Thesis Afflicted Epistemology: Knowledge, Illness, and New Media After “Truth”, 2025, Annika Nilsson

Nilsson, Annika (Washington U., St. Louis) "Grassroots Science: Patient Research Practices in Online Complex Chronic Illness Communities"


ANNIKA NILSSON, then a graduate student at Washington University, St. Louis, Missouri, received a grant in October 2021 to aid research on “Grassroots Science: Patient Research Practices in Online Complex Chronic Illness Communities,” supervised by Dr. Talia Dan-Cohen.
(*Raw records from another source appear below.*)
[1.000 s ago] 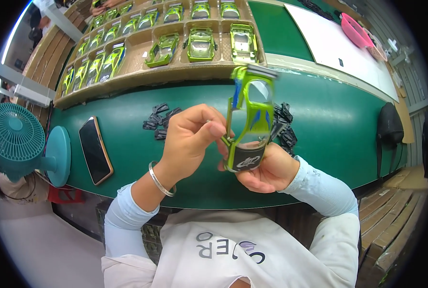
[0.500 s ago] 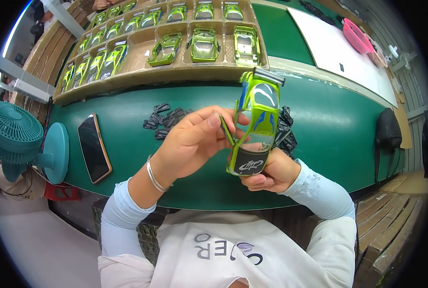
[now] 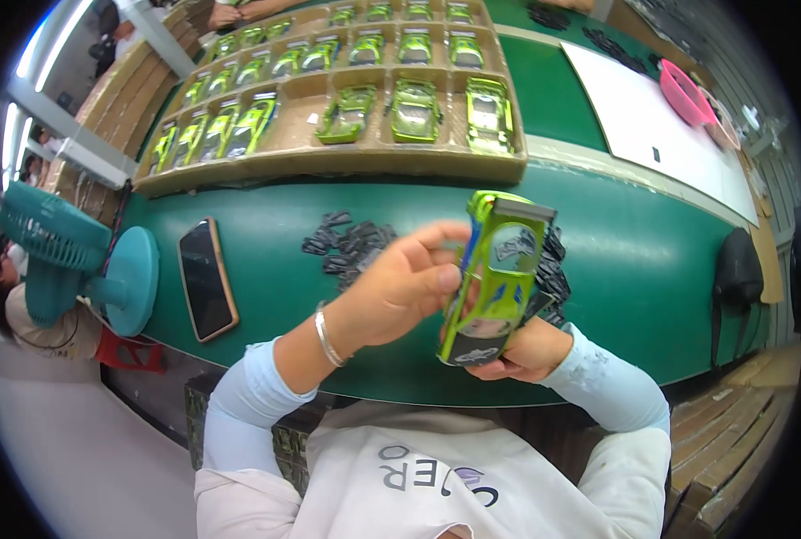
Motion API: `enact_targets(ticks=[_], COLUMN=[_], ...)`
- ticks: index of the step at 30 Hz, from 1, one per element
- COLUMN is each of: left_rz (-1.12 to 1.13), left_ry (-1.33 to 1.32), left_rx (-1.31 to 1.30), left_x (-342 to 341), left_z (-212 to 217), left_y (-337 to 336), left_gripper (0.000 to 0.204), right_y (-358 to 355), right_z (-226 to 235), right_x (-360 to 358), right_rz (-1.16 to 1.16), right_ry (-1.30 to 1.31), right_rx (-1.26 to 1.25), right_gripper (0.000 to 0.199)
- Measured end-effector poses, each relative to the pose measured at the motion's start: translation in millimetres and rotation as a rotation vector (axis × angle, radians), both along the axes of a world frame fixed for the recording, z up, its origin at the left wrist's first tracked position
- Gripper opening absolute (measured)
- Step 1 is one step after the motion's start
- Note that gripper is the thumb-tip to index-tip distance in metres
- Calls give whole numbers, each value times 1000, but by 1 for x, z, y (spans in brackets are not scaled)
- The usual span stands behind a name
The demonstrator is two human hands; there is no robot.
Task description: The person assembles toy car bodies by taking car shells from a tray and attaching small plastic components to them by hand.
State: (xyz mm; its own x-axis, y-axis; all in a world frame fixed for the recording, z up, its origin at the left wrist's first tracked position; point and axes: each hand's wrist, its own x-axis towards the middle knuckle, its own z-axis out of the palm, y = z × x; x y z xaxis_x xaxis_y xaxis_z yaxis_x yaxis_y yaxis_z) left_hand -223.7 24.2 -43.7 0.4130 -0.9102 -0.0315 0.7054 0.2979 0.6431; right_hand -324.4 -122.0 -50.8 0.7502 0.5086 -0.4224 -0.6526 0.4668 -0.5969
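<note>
Here, lime-green plastic toy car body shell (image 3: 495,278) held upright above the green table edge (image 3: 652,269), tail end down, in front of the person's chest. Right hand (image 3: 522,350) cups it from below and behind, fingers curled shut around the lower end. Left hand (image 3: 400,287) presses against the shell's left side, fingers half-curled, thumb and fingertips on its edge; whether it pinches a small part, cannot tell. Silver bangle (image 3: 326,334) on left wrist. Pile of small black plastic parts (image 3: 346,244) on the table just behind the hands. Black smartphone (image 3: 206,278) lies further left, teal desk fan (image 3: 68,260) beyond it. Cardboard tray of green car shells (image 3: 328,162) at the table's far side.
</note>
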Motion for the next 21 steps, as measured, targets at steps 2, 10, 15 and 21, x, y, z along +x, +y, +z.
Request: enact_targets(ticks=[2, 10, 15, 21], left_rz=[-123, 695, 1026, 642], left_ry=[8, -719, -1741, -1897], left_rx=[33, 305, 968, 1484], left_x=[1, 70, 179, 223], left_z=[-3, 44, 51, 12], left_y=[4, 22, 33, 32], left_gripper=[26, 26, 35, 41], right_y=[-2, -14, -8, -11], right_z=[0, -5, -2, -5], right_x=[-2, 8, 4, 5], right_rz=[-7, -163, -45, -38], right_ry=[13, -95, -167, -198], right_rx=[-32, -75, -183, -250], right_gripper=[24, 26, 20, 18])
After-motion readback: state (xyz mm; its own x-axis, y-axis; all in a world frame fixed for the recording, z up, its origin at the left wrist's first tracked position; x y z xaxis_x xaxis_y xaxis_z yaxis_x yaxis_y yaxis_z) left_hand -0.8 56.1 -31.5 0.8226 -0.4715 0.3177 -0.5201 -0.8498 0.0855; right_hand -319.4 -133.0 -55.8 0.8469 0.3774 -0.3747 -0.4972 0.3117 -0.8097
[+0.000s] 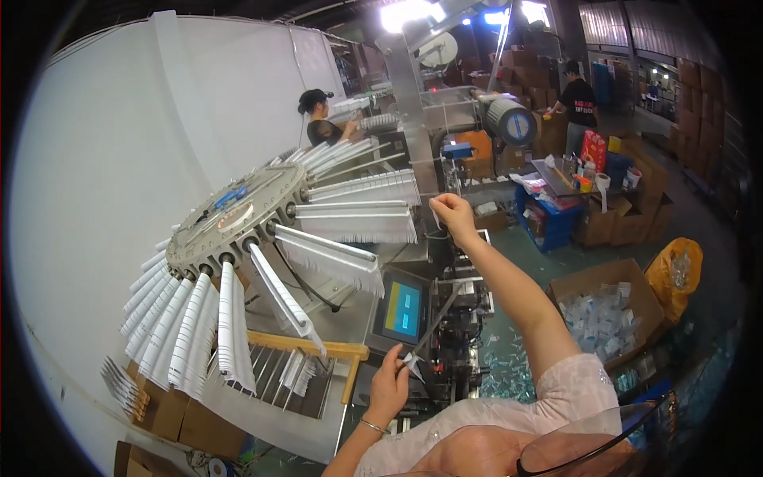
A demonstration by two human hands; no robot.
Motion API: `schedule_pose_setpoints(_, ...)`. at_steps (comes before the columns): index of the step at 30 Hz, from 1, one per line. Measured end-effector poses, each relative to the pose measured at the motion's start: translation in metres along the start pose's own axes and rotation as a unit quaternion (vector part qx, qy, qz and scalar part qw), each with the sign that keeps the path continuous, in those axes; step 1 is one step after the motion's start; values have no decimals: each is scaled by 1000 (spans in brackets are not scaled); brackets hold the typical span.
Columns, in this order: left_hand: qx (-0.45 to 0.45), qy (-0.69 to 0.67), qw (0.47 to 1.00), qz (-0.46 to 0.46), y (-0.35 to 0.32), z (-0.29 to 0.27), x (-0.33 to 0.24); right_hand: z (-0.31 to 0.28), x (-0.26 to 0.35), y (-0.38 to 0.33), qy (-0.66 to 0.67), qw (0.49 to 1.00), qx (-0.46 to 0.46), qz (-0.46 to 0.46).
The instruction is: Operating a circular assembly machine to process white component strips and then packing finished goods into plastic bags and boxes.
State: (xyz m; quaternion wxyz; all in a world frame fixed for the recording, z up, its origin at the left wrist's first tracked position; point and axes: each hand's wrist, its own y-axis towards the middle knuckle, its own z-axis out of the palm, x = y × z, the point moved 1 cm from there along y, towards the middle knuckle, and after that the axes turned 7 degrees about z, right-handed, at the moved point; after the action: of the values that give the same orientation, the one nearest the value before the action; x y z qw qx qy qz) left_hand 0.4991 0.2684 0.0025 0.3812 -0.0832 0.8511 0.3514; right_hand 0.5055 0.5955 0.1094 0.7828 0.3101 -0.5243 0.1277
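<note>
So the right hand [451, 213] is stretched way out in front, fingers pinched together on one end of a thin strip [435, 314] that runs down at a slant to the left hand [389, 385], which is closed around the lower end close to the body. The strip hangs in the air between the two hands, right over a small blue screen [403, 310] on the machine [445, 334] below. Just left of the hands there's a big round wheel [238, 219] with long white combs [354, 224] sticking out all around it like spokes. Under the wheel sits a wooden rack [306, 350] with more white pieces. Off to the right, on the floor, there's an open cardboard box [608, 314] full of small clear packets and a yellow bag [675, 270] beside it. Two other people are working further back.
</note>
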Motion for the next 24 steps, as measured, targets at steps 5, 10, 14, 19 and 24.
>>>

This project sought to understand how people living with complex, medically underdetermined chronic illnesses advocate for themselves and produce knowledge about their conditions through informal research and self-experimentation mediated by online forums and support groups. While public discourse often describes these activities as a potentially dangerous rejection of medical authority, the participants in this research resorted to online research and self-experimentation only after conventional medical care proved ineffective or inaccessible. They understood their departure from conventional medical care as temporary and driven by the urgent need to address their symptoms, rather than as a rejection of the conceptual, scientific underpinnings of medical science. Participants in chronic illness forums used narrative as a tool for both knowledge-making and public-facing advocacy. In patient-centered forums, users collaboratively analyses of narrative accounts of one another’s’ illness experiences in order to identify patterns, in an approach that emphasized how differences between individual bodies, histories, and contexts influence illness trajectories. In public-facing settings, emphasis on promoting audience identification through brevity and broad relatability came at the expense of authenticity, particularly for marginalized participants. Thus, the effort to improve circumstances by seeking to broaden public awareness and empathy may in fact further obscure the structural causes and consequences of complex chronic illnesses.

https://wennergren.org/grantee/annika-tara-nilsson/
 
While public discourse often describes these activities as a potentially dangerous rejection of medical authority
Attribution to a vague "public discourse" does a disservice here, twice over, in that it's the complete opposite, described by the people doing exactly that (not in the thesis, I mean in general, this discourse originates from and perpetuates out of the medical profession, injected into public awareness).

We obviously don't reject medicine, medicine rejects us. Explicitly. Hence why the most common complaint is that we keep going to see them. It's all over their literature, damnit. It's actually very simple, and very important to point out. Especially as this problem is systemic. A similar framing of AIDS activists could just as easily have described them as rabid terrorists, when they were actually reacting in a perfectly rational way to being literally left to suffer and die. And they did far more extreme things than we ever even thought of. Rightfully, I might add.

The root cause problem here is that it completely ignores the agency of the medical profession, which makes those choices explicitly and without shame or concern for consequences, so confident that they are in being correct that they don't bother further than simply stating they are correct and that's final. All of this is a choice. They do explicitly reject us, it's a strictly one-way rejection. It's not a feeling, and it's certainly not us who reject them, this idea is QAnon level of ridiculous, it flies in the face of literally all evidence.

Plus the weird psychobehavioral stuff isn't even medicine, so it makes even less sense. It's just weird ideology and superstitions, make a mockery of the goal and intent of medicine.
Thus, the effort to improve circumstances by seeking to broaden public awareness and empathy may in fact further obscure the structural causes and consequences of complex chronic illnesses.
This is not on the public. The public has nothing whatsoever to do with this. This is 100% the fault and responsibility of the medical profession. They are the ones lacking in empathy, and professionalism, and basic ethics. They make horrible choices imposed on us, entirely devoid of all empathy, and those have terrible consequences, including the general public following on their lead and not giving a damn.